Hence, we propose an unsupervised scene geometry learning algorithm that aims at inferring a depth map from a sequence of images. Our algorithm works with stabilized and unstabilized videos, the latter requiring in addition to the depth estimator network an orientation estimator that can bring back digital stabilization.

Our algorithm outputs a depth map assuming a constant displacement, this solves the scale factor incertitude simply by knowing ego-motion speed. This allows a straightforward real conditions depth inference process for any camera with a known speed such as the one of the supporting cars or UAVs.

2 Related Work

First works trying to compute a depth map from images using machine learning can be found as early as 2009 [17]. Whether from multiple frames or a single frame, these techniques have shown great generalization capabilities, especially using end-to-end learning methods such as convolutional neural networks.

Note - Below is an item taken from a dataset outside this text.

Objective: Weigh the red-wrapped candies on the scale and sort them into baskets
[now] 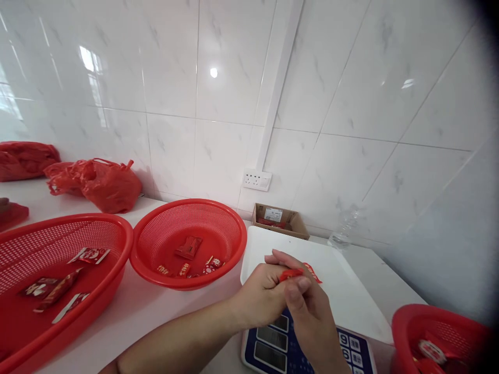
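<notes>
My left hand (259, 296) reaches in from the left, closed in a fist, with a small red candy packet (291, 274) sticking out at its top. Against it lies my right hand (314, 317), its thumb bent beside the packet and its fingers curled in. A second red piece with gold print (313, 272) shows just behind the right hand; whether it is held or rests on the white pan cannot be made out. Both hands are over the front of a weighing scale (331, 270), hiding part of its blue keypad and displays. The inside of both palms is hidden.
Left of the scale stand a round red basket (150, 275) and a larger red basket (120, 239), both holding wrapped sweets. Another red basket (405, 317) is at right. Behind are a cardboard box (300, 226), a clear plastic bottle (345, 231) and red bags (109, 184).
</notes>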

2.1 Supervised Depth Networks

Most studied problems for supervised depth learning use a stereo rig along with corresponding disparity [8, 24], thanks to dedicated datasets [5, 12]. For unconstrained monocular sequences, DepthNet and DeMoN [14, 19] are probably the works closest to ours. Using depth supervision, these networks aim to compute a depth map with a pair of images from a monocular video.

The first network explicitly assumes a fixed displacement magnitude and a stabilized video, and only outputs depth, while the second one also outputs a pose, from which translational component is trained to be of constant magnitude. Both methods easily solve the scale factor problem when the camera speed is known. Our main goal here is to achieve the same operation, but with unsupervised training.

2.2 Unsupervised Depth Learning

Most recent works on unsupervised training networks for computing depth maps use differentiable bilinear warping techniques, first introduced in [7]. The main idea is trying to match two frames using a depth map and a displacement. The new loss function to be minimized is the photometric error between the reference frame and the projected one. Depth is then indirectly optimized. Although sensitive to errors coming from occlusions, non Lambertian surfaces and moving objects, this optimization shows great potential, especially when considering how little calibrated data is needed.

For instance [4, 6, 22] use stereo views and try to reconstruct one frame from the other. This particular use case for depth training allows to always consider the same displacement and rigid scenes since both images are captured at the same time and their relative poses are always the same. However, it constraints the training set to stereo rigs, which are not as easy to set up as a monocular camera.

When trying to estimate both depth and movement, [10, 16, 23, 25] also achieved decent results on completely unconstrained ego-motion video. One can note that some methods [25] are assuming rigid scenes although the training set does not always conform to this assumption. The other ones try to do without this assumption by computing a residual optical flow to resolve the uncertainty from moving objects.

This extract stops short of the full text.